Backed by tidygraph and igraph, monarchr is part of a larger ecosystem of graph analyses in R:

Engines

Two kinds of engines are supported, providing largely the same functionality: one supporting access to Neo4j graph databases, and another supporting file-based access to TSV-formatted .tar.gz KGs hosted at kghub.io. Regardless of source, KGs must conform to the KGX specification.

The most accessible engine provided by monarchr is the monarch_engine(), designed specifically to access the cloud-hosted Monarch Initiative KG.

monarch <- monarch_engine()

Using another Neo4j database via neo4j_engine() is as simple as specifying a Neo4j Bolt endpoint, and username and password if required. This may be used to host your own Neo4j database for efficient KG access, based on the Monarch Neo4j docker deployment.

neodb <- neo4j_engine("http://localhost:7687", username = "user", password = "pass")

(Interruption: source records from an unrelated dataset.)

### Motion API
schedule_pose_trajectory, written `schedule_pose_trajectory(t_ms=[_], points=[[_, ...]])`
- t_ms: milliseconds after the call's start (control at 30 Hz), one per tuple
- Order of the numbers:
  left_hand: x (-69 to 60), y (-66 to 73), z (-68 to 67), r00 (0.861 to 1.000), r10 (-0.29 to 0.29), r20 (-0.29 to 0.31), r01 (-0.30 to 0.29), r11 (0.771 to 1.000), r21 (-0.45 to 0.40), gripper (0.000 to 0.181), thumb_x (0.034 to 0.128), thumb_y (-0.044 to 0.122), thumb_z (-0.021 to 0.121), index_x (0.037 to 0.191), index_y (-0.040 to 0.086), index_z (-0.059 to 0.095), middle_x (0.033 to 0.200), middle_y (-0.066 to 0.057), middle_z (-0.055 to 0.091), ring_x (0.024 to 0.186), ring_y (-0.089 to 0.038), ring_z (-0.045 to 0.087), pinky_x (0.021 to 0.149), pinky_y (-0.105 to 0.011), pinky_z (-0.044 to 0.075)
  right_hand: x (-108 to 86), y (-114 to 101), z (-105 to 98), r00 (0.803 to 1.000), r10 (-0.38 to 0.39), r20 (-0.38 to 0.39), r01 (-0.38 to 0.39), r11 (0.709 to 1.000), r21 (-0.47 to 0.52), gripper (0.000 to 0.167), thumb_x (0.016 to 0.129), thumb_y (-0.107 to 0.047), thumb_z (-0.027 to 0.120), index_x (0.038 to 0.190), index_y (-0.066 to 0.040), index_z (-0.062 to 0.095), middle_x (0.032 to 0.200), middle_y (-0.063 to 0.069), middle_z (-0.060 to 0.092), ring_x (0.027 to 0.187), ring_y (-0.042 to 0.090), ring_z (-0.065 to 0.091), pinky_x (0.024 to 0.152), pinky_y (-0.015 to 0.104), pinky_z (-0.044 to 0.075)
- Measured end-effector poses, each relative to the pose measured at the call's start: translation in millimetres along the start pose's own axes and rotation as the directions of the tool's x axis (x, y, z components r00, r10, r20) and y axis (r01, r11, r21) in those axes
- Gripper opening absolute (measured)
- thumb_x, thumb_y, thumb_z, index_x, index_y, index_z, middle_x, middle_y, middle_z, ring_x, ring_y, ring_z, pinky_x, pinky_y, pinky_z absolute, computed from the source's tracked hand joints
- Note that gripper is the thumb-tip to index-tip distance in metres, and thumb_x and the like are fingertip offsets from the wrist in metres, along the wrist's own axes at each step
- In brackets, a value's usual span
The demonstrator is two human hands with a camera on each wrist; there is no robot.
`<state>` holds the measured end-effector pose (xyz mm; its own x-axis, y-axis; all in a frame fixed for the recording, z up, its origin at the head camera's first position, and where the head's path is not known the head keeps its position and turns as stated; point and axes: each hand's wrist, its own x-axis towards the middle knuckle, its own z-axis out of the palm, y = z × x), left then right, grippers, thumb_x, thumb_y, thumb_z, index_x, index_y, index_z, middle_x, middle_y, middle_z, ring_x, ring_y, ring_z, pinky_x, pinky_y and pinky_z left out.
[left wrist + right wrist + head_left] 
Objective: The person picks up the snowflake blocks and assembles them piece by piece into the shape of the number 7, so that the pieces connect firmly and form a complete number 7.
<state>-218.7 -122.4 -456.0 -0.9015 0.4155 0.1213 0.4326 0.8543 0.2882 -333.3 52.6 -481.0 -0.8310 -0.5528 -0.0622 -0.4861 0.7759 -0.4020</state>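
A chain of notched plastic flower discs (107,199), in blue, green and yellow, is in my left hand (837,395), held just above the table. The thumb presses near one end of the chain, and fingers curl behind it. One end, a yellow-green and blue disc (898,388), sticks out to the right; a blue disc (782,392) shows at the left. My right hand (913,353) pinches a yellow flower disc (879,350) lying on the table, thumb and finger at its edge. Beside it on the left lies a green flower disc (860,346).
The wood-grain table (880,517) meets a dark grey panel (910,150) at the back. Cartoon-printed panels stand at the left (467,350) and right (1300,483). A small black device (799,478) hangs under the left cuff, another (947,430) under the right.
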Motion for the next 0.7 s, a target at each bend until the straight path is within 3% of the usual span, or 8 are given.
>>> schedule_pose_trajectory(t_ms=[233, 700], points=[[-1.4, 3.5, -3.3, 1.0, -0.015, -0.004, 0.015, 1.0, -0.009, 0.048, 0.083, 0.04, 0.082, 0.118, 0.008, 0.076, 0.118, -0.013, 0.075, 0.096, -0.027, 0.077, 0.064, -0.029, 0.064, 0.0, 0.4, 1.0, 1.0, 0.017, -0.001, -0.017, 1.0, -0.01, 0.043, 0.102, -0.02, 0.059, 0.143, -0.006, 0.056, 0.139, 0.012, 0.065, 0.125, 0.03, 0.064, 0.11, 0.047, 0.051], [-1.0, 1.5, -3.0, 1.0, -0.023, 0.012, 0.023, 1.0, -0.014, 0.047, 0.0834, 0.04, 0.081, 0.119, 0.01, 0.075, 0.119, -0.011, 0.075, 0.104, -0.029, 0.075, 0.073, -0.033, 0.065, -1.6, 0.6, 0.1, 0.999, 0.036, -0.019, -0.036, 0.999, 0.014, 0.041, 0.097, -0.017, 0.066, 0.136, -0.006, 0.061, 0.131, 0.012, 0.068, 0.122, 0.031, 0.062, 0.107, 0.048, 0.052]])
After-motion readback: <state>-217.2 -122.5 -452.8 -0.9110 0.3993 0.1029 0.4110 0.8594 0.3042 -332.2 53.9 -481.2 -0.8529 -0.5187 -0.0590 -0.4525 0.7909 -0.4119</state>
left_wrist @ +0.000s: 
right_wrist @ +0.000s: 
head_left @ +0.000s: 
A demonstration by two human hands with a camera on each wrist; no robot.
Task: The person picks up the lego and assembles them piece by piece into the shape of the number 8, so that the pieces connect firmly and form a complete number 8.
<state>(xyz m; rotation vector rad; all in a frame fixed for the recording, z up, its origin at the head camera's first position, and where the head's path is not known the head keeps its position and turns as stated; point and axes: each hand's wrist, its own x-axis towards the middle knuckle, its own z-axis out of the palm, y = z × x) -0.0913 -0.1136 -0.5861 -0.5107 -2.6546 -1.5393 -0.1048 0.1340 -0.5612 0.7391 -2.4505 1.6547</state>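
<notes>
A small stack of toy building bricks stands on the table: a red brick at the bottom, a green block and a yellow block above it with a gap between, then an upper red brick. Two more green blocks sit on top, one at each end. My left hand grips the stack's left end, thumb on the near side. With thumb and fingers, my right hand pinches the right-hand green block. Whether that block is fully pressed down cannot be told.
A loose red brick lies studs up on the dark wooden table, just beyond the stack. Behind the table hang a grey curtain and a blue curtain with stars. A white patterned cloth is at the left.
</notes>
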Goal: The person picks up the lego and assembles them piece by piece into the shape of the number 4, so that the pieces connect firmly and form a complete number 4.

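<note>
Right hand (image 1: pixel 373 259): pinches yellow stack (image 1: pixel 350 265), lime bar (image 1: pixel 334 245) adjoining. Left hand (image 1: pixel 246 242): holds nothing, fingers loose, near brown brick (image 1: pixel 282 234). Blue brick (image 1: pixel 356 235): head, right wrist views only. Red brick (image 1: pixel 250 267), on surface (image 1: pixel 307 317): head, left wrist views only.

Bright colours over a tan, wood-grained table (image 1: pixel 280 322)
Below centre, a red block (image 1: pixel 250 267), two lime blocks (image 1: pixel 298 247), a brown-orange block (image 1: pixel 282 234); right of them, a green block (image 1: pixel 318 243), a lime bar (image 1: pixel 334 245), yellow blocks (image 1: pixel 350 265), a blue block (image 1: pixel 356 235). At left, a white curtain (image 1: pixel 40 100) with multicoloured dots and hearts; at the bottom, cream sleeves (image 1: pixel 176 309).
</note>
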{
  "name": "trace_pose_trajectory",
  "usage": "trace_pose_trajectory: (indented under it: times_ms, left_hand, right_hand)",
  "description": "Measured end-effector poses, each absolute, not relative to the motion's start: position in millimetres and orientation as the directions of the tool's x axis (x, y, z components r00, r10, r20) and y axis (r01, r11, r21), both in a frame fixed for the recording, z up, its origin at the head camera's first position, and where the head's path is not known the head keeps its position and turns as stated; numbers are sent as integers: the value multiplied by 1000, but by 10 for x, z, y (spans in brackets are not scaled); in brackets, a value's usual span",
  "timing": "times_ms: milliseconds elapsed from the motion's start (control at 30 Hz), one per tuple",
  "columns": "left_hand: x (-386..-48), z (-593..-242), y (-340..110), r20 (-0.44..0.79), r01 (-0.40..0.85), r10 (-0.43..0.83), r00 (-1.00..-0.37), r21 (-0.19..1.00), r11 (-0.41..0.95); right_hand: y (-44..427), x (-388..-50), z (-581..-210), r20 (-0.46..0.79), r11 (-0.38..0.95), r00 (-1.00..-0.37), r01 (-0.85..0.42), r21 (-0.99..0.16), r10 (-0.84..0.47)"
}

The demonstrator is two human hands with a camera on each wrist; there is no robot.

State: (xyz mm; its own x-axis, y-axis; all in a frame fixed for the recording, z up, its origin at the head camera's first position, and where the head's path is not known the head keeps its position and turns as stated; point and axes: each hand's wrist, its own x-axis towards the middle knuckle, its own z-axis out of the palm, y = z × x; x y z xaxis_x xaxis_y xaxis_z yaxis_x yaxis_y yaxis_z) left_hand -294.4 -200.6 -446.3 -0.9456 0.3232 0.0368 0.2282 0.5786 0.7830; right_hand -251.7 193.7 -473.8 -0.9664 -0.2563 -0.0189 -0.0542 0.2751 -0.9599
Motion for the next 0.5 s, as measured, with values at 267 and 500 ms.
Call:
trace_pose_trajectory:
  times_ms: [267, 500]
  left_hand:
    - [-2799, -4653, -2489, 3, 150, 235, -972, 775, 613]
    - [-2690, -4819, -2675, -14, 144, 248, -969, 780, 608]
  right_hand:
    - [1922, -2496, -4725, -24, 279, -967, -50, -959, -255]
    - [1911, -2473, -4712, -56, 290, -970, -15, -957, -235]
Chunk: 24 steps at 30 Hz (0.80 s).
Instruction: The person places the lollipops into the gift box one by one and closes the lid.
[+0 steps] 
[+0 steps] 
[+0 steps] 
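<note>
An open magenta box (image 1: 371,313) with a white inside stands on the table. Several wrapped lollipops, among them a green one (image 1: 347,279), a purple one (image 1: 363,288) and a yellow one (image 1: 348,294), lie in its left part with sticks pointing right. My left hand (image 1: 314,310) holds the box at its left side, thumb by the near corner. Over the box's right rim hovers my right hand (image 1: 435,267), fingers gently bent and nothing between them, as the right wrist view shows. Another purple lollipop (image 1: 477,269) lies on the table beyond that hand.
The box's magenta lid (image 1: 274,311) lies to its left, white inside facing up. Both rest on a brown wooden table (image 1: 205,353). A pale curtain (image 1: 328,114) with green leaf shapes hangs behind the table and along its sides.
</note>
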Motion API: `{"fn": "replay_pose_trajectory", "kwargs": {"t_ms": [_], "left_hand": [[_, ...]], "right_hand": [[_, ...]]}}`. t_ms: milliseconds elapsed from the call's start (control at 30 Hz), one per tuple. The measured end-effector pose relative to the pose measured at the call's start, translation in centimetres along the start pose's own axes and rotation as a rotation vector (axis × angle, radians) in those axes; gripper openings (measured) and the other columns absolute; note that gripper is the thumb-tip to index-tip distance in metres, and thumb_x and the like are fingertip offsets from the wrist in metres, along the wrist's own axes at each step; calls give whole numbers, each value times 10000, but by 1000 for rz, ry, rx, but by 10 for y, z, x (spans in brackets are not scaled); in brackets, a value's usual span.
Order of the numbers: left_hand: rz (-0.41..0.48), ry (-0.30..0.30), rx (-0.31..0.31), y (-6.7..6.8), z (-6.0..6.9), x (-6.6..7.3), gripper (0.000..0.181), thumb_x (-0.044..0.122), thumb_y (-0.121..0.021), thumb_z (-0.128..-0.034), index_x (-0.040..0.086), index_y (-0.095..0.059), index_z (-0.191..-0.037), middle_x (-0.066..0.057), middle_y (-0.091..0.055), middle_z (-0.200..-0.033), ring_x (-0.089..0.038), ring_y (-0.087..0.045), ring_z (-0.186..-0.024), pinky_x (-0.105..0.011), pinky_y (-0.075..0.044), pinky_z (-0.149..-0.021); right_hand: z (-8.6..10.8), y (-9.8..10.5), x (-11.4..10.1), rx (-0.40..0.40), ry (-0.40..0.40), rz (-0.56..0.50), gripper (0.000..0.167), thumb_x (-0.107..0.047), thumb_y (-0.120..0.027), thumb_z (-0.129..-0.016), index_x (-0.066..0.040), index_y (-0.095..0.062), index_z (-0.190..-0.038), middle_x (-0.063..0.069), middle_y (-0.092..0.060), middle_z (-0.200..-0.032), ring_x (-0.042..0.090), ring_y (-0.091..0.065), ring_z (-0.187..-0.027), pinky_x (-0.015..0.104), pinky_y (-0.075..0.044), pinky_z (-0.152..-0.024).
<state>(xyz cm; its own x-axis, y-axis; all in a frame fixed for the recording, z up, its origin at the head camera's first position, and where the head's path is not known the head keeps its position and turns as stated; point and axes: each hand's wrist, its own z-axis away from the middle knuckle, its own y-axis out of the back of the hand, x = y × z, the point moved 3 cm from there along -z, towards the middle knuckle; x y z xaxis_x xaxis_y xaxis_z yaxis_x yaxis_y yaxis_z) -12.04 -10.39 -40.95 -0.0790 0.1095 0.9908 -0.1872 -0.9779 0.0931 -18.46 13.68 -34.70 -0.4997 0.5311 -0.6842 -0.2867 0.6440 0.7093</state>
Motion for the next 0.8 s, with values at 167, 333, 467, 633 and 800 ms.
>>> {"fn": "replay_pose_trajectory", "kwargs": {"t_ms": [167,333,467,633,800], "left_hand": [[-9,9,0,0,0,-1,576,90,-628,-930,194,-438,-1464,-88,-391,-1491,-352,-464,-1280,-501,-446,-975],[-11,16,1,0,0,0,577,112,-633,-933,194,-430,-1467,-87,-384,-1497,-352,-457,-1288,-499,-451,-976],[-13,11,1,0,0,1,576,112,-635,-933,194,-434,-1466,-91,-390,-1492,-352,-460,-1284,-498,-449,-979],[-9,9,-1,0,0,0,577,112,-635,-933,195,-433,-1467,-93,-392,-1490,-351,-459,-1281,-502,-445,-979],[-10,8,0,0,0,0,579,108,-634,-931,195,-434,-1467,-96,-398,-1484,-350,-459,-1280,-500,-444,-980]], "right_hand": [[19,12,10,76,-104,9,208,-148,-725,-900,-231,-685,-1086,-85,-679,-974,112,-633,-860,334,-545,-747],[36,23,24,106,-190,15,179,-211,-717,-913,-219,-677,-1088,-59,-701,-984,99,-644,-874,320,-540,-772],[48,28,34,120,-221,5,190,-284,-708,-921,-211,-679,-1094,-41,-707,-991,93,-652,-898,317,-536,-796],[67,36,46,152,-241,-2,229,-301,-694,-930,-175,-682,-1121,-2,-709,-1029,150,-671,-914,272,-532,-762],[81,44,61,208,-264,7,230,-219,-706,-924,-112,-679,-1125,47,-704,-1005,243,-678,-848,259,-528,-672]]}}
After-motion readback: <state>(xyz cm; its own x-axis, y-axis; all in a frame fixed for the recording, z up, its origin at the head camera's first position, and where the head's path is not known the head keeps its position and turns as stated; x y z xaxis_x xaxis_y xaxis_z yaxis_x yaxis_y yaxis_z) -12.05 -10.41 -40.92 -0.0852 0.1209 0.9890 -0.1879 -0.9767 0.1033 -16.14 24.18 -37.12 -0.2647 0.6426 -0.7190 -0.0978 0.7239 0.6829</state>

Finally, the file_engine() provides KG access to KGX-formatted, .tar.gz files containing tab-separated *_nodes.tsv and *_edges.tsv files. The package comes bundled with a small example KG providing information about Ehlers-Danlos and Marfan syndrome for demonstration purposes. You can also provide a local file path, or a URL to a remote file, which will be downloaded to the current working directory. (This example graph can also be loaded with data(eds_marfan_kg).)

filename <- system.file("extdata", "eds_marfan_kg.tar.gz", package = "monarchr")
# filename <- "https://kghub.io/kg-obo/mondo/2024-03-04/mondo_kgx_tsv.tar.gz"

eds_marfan_kg <- file_engine(filename)

Fetching Nodes

Engines support a fetch_nodes() function for pulling nodes by specified criteria. It returns a tidygraph-based graph, but only nodes, not any edges that may connect them. These can be specified as a set of IDs:

g <- monarch |>
    fetch_nodes(query_ids = c("MONDO:0009061", "HGNC:1884"))

g

Nodes can also be fetched in bulk. For example, we can fetch all of the nodes where in_taxon_label equals "Homo sapiens". For demonstration purposes, we’ll limit the number of results to 20 (ordered by node ID).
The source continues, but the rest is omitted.